To do >> All lines with the word "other" are to be found and copied from the listing.

Dataset content >>

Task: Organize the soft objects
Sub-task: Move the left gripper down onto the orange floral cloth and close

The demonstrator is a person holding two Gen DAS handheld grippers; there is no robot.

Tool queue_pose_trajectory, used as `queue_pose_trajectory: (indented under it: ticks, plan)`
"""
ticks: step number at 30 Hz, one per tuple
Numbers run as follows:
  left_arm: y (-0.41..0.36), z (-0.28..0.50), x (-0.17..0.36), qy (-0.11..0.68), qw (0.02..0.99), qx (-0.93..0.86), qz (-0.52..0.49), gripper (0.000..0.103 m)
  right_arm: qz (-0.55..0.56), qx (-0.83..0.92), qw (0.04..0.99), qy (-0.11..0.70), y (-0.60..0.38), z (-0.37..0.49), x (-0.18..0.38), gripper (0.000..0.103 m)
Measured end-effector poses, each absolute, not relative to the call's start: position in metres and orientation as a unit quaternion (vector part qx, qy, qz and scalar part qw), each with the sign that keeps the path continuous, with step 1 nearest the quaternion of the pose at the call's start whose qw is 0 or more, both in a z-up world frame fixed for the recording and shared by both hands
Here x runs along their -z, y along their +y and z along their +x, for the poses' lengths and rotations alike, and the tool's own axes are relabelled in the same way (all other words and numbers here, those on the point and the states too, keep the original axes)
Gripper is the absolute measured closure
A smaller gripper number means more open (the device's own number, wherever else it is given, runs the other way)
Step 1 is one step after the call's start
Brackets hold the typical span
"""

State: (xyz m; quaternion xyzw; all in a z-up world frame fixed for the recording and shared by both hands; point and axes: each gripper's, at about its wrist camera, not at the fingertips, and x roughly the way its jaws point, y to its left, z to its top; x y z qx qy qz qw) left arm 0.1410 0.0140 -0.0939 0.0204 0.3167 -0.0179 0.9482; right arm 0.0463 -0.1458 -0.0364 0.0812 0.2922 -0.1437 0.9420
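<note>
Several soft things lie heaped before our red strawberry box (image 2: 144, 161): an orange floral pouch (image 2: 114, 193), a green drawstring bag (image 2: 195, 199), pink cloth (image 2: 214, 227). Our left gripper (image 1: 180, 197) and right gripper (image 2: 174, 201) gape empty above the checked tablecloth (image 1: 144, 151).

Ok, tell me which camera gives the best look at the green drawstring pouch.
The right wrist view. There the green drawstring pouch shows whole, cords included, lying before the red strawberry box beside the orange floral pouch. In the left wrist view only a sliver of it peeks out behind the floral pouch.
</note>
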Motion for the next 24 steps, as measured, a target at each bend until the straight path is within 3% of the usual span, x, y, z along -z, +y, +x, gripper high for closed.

Answer to this problem >>
Here x runs along their -z, y along their +y and z along their +x, for the poses' lengths and rotations alike, and the tool's own axes are relabelled in the same way (all other words and numbers here, those on the point and the states too, keep the original axes)
A smaller gripper number means more open (the device's own number, wherever else it is given, runs the other way)

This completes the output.